Les os brisés dans une robe lacérée
Loque pendue à un arbre centenaire
La corde use ses poignets ensanglantés
Ils la fouettent encore, ses fous sanguinaires.

Ce matin était comme tous les autres, serein
Ce soir, l’air est déchiré par les cris
De terreur, de souffrance, elle se bat en vain
Contre l’horreur du meurtre, du feu qui grandit.

Le feu s’attaque à l’arbre du péché
Il arrache la sorcière des griffes de l’enfer,
Purifie la femme de Satan. Elle va payer
Pour les rumeurs de ses crimes sorciers

La crédulité aveugle d’un village fou,
Quatre cavaliers dans l’ombre de leur cruauté,
Péronne leur a refusé ses huit sous,
Ils lui ont pris sa paix d’âme et sa sérénité.

Mai 1679


J’ai écrit ce poème lorsque j’avais 12 ou 13 ans. Je me souviens que j’avais visite la bibliothèque du collège pour faire des recherches pour mes devoirs et comme d’habitude, j’avais été distraite par d’autres livres… J’aimais beaucoup passer du temps dans la bibliothèque. Il n’y avait pas d’internet, pas d’ordinateurs à l’époque ! Il y avait un livre de référence d’histoire que j’aimais beaucoup.
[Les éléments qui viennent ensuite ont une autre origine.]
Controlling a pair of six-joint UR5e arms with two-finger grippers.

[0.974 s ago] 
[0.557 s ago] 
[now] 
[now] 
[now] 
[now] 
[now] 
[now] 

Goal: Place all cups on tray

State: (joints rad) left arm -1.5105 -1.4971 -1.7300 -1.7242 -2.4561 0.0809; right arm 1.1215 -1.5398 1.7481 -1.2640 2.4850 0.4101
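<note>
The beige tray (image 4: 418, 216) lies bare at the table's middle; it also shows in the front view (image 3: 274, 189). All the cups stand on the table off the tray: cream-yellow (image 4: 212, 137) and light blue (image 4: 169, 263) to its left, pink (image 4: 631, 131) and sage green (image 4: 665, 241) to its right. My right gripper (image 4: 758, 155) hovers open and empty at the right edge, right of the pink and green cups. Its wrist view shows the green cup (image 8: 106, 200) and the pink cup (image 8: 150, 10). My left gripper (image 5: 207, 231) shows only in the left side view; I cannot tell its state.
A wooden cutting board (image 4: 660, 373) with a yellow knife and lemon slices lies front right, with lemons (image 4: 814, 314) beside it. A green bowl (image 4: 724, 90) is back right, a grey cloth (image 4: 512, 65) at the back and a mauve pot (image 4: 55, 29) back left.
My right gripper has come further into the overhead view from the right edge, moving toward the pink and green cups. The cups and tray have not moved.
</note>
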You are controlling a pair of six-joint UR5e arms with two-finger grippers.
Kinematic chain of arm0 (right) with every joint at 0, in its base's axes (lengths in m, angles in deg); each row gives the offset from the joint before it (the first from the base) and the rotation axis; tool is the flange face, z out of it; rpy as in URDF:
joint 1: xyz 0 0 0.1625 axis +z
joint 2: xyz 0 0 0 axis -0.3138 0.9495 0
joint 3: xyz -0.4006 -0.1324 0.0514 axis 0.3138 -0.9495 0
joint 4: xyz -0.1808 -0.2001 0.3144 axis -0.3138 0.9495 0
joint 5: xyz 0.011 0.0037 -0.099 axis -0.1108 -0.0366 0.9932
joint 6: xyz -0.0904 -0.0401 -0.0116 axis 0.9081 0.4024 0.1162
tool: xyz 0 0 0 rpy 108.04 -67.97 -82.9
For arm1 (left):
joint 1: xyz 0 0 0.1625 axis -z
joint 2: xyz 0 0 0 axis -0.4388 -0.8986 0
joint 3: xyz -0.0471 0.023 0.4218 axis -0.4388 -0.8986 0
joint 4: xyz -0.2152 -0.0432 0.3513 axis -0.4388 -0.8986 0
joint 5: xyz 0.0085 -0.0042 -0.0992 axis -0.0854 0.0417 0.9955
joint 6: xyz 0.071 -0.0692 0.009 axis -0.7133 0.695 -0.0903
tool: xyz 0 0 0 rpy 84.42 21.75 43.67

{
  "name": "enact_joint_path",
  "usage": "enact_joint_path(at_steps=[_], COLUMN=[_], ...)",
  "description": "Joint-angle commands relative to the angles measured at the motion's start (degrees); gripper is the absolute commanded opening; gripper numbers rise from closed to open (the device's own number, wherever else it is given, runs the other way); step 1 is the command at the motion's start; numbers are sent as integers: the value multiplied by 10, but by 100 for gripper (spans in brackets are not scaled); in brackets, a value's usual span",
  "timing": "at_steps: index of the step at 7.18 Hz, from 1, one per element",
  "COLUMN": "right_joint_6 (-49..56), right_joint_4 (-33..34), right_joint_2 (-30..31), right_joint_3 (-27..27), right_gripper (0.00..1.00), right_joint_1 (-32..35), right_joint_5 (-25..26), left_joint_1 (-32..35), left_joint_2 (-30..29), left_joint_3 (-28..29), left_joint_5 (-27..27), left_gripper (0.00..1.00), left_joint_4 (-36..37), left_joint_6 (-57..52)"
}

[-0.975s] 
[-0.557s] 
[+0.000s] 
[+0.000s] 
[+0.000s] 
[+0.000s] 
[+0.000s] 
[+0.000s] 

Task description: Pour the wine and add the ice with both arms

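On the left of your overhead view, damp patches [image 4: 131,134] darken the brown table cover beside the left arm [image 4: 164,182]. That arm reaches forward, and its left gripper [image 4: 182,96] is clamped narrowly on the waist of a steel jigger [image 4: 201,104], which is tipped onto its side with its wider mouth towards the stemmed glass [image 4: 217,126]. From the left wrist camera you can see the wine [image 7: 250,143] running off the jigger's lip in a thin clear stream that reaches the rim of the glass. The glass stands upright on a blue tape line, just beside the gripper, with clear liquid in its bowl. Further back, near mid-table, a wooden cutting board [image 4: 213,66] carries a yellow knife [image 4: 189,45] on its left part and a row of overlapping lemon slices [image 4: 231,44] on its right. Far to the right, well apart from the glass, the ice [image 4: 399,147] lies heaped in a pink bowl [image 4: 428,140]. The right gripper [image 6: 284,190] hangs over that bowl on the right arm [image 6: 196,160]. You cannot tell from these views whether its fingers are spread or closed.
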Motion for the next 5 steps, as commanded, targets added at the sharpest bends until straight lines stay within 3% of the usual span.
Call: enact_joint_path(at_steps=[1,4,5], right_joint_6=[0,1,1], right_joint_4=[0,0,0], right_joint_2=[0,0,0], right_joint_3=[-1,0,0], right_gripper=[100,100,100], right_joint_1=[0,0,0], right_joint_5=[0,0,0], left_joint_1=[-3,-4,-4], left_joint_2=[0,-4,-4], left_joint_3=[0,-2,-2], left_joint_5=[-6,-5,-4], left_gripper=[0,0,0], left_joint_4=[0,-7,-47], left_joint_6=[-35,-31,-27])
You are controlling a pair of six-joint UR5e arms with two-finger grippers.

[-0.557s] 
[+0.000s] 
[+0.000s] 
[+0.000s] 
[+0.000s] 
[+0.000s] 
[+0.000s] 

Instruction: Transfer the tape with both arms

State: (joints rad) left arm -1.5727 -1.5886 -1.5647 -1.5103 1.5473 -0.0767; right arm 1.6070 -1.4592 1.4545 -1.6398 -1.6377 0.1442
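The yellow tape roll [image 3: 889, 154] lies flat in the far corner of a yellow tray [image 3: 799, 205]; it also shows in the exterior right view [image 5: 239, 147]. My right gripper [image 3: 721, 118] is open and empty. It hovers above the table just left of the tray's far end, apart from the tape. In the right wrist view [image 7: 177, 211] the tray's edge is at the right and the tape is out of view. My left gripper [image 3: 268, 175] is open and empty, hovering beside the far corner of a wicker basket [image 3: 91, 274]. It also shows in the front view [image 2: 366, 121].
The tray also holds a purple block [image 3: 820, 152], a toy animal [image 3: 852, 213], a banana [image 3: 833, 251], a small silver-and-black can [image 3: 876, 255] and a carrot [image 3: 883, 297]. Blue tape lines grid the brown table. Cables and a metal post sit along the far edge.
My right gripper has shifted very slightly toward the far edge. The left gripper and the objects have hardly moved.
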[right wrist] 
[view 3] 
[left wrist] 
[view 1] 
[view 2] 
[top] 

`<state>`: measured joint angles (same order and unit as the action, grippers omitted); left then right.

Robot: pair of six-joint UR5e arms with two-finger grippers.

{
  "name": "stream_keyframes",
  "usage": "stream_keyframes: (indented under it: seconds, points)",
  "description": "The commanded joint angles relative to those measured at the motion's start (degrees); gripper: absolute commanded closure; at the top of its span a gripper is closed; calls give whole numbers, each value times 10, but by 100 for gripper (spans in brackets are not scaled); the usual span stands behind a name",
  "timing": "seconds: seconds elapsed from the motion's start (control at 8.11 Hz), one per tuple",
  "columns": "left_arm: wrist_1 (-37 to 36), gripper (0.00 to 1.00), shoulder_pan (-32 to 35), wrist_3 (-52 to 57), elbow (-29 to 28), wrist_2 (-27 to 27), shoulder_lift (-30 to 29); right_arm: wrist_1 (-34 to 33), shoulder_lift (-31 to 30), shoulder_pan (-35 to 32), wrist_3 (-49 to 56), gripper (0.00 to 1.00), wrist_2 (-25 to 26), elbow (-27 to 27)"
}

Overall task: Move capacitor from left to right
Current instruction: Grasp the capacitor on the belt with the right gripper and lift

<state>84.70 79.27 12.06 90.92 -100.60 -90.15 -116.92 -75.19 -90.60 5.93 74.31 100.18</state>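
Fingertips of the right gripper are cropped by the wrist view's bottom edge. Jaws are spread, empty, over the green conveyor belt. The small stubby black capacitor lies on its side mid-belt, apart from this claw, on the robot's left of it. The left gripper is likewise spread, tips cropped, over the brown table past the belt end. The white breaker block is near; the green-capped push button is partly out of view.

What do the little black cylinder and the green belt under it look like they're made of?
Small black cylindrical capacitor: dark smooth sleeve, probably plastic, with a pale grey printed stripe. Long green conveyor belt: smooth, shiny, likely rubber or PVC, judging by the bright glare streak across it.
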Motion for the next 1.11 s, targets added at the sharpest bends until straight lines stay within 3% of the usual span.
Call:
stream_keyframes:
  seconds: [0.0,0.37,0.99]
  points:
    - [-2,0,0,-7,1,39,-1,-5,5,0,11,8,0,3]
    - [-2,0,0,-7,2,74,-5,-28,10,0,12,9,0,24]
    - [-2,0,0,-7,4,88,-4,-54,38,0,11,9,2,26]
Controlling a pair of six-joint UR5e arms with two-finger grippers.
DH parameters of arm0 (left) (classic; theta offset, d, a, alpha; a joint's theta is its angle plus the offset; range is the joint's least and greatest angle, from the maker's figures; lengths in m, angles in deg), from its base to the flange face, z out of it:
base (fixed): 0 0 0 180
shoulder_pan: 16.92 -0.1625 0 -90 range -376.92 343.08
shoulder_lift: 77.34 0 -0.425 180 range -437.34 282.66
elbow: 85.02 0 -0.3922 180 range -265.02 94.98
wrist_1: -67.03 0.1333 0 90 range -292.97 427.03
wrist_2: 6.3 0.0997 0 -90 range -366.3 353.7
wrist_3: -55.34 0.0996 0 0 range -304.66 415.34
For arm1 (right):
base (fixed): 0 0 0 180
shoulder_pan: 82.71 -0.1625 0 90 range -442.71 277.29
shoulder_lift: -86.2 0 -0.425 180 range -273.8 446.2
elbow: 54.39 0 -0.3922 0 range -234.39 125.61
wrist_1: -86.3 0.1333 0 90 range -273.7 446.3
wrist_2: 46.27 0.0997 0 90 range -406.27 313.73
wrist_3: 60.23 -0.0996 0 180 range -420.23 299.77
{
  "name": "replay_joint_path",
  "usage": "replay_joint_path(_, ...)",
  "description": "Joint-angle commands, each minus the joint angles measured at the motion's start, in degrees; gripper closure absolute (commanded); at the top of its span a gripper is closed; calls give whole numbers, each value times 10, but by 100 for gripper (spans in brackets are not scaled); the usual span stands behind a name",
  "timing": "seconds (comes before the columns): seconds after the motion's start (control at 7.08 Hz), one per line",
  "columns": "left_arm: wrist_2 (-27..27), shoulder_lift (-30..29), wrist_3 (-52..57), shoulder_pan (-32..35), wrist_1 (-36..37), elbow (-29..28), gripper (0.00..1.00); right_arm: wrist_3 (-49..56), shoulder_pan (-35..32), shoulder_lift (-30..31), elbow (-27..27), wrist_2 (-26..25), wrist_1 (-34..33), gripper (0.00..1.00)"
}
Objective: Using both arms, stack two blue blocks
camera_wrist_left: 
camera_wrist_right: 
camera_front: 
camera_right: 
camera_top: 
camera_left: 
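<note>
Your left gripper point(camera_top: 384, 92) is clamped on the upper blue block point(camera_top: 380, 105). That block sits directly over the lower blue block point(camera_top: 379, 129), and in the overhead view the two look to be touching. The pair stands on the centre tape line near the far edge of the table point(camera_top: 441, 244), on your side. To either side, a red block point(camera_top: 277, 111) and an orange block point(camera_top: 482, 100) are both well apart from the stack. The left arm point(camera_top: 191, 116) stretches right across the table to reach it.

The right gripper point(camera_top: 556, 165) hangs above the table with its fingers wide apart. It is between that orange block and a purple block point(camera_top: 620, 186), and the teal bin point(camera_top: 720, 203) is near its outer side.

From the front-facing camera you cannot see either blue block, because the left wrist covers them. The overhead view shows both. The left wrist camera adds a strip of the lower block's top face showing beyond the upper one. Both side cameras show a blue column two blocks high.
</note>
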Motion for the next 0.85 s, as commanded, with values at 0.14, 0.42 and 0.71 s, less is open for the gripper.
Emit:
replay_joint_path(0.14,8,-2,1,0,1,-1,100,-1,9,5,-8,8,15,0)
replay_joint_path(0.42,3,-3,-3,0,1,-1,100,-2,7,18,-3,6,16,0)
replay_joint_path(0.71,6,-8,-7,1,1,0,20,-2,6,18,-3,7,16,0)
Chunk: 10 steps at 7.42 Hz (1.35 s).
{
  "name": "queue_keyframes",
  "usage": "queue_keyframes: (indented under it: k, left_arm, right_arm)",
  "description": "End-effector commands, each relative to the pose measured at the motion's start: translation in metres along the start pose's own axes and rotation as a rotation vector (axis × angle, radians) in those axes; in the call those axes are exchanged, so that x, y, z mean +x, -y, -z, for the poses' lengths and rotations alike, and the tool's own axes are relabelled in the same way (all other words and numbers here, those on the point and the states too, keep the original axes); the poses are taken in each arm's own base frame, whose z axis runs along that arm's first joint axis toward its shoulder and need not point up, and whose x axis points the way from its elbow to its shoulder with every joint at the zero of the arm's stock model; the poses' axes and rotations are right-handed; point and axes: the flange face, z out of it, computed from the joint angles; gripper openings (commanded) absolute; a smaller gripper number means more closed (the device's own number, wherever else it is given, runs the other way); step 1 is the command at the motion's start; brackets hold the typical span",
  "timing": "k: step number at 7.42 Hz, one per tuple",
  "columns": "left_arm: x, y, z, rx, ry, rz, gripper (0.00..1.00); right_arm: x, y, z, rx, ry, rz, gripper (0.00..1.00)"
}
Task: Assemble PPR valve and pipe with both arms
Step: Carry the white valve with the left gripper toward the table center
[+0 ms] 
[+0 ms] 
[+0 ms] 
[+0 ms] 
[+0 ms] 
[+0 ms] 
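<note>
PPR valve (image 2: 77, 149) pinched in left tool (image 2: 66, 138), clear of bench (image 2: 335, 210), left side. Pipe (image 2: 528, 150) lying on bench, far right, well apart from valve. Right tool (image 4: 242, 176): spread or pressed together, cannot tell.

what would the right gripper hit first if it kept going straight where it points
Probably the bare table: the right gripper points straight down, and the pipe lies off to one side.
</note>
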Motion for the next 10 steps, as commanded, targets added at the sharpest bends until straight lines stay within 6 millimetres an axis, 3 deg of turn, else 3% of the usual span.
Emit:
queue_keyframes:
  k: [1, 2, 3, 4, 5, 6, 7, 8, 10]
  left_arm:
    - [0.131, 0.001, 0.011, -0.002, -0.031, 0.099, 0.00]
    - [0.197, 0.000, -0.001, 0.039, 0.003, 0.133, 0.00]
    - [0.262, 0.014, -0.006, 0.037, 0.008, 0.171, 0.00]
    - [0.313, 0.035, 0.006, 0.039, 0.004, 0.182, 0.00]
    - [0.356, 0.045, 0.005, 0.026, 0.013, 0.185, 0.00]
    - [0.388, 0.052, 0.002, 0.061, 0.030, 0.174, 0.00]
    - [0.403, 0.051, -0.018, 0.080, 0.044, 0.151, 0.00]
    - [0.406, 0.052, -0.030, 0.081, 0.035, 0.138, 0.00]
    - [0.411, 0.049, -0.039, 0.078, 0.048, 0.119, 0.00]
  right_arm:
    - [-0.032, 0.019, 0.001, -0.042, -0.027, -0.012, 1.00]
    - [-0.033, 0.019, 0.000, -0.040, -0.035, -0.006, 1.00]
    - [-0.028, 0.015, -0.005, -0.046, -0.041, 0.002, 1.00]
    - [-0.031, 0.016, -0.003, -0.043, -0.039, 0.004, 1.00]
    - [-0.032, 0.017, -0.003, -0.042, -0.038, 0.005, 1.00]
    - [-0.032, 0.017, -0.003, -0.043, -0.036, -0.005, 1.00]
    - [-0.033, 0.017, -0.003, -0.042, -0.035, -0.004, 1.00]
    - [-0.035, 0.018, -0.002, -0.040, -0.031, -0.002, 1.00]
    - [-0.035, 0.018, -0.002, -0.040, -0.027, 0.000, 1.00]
Il y avait un chapitre qui touchait au moyen-âge et aux chasses aux sorcières. Il y avait un article en particulier qui racontait l’histoire de Péronne Goguillon, une des dernières femmes accusée de sorcellerie à mourir par le feu. Je ne sais pas pourquoi mais cette histoire m’a émue et j’ai eu envie d’écrire un poème en son honneur.

L’original est légèrement diffèrent car en le relisant, j’ai pensé à quelques améliorations.